## Exercise requirements
Return each record shown beneath, word for word.

Dataset items:
/---

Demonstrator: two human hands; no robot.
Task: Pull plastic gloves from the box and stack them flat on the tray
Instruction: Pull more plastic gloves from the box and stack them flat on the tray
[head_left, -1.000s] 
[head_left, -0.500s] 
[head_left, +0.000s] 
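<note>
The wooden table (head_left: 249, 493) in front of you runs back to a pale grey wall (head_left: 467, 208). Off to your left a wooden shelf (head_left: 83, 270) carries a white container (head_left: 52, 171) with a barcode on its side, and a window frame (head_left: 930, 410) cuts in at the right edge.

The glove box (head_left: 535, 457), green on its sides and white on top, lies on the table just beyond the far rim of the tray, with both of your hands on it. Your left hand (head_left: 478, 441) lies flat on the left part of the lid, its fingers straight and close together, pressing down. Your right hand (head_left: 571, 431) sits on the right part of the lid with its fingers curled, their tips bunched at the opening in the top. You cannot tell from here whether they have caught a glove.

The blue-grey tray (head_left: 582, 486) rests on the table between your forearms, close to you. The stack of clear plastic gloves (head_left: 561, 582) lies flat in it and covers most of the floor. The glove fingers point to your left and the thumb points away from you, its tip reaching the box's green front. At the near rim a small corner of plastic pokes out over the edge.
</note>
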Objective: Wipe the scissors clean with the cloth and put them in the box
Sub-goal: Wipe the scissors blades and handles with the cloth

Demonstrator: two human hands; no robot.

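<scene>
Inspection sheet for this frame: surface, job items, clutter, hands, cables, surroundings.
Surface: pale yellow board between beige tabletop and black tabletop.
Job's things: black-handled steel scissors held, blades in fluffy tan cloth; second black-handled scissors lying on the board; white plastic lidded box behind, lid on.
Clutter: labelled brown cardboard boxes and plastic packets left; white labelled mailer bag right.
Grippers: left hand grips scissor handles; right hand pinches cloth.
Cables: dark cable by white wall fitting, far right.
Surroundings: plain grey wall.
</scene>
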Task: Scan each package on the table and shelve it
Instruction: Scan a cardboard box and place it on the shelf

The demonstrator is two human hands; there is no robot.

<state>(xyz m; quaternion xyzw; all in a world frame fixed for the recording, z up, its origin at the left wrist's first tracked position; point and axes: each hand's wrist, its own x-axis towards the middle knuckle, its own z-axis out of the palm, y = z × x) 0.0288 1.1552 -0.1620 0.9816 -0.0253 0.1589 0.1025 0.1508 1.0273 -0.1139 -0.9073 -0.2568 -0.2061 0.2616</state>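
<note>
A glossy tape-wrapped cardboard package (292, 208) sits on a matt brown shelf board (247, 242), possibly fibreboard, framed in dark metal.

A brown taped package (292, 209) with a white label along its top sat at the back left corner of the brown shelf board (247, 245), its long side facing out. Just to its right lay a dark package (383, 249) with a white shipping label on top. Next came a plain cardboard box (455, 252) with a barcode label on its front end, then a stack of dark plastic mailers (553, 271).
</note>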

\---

## Result of the task
Demonstrator: two human hands; no robot.
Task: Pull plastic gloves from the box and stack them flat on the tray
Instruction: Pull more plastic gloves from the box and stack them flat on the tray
[head_left, -1.000s] 
[head_left, -0.500s] 
[head_left, +0.000s] 
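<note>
The wooden table (head_left: 249, 493) in front of you runs back to a pale grey wall (head_left: 467, 208). Off to your left a wooden shelf (head_left: 83, 270) carries a white container (head_left: 52, 171) with a barcode on its side, and a window frame (head_left: 930, 410) cuts in at the right edge.

The glove box (head_left: 535, 457), green on its sides and white on top, lies on the table just beyond the far rim of the tray, with both of your hands on it. Your left hand (head_left: 478, 441) lies flat on the left part of the lid, its fingers straight and close together, pressing down. Your right hand (head_left: 571, 431) sits on the right part of the lid with its fingers curled, their tips bunched at the opening in the top. You cannot tell from here whether they have caught a glove.

The blue-grey tray (head_left: 582, 486) rests on the table between your forearms, close to you. The stack of clear plastic gloves (head_left: 561, 582) lies flat in it and covers most of the floor. The glove fingers point to your left and the thumb points away from you, its tip reaching the box's green front. At the near rim a small corner of plastic pokes out over the edge.
</note>
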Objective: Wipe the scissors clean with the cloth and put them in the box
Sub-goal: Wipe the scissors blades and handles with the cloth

Demonstrator: two human hands; no robot.

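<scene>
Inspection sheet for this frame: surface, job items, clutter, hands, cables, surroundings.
Surface: pale yellow board between beige tabletop and black tabletop.
Job's things: black-handled steel scissors held, blades in fluffy tan cloth; second black-handled scissors lying on the board; white plastic lidded box behind, lid on.
Clutter: labelled brown cardboard boxes and plastic packets left; white labelled mailer bag right.
Grippers: left hand grips scissor handles; right hand pinches cloth.
Cables: dark cable by white wall fitting, far right.
Surroundings: plain grey wall.
</scene>
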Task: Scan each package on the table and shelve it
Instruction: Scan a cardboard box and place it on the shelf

The demonstrator is two human hands; there is no robot.

<state>(xyz m; quaternion xyzw; all in a world frame fixed for the recording, z up, its origin at the left wrist's first tracked position; point and axes: each hand's wrist, its own x-axis towards the middle knuckle, its own z-axis out of the palm, y = z × x) 0.0288 1.1552 -0.1620 0.9816 -0.0253 0.1589 0.1025 0.1508 1.0273 -0.1139 -0.9073 -0.2568 -0.2061 0.2616</state>
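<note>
A glossy tape-wrapped cardboard package (292, 208) sits on a matt brown shelf board (247, 242), possibly fibreboard, framed in dark metal.

A brown taped package (292, 209) with a white label along its top sat at the back left corner of the brown shelf board (247, 245), its long side facing out. Just to its right lay a dark package (383, 249) with a white shipping label on top. Next came a plain cardboard box (455, 252) with a barcode label on its front end, then a stack of dark plastic mailers (553, 271).
</note>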

The output requires nothing else.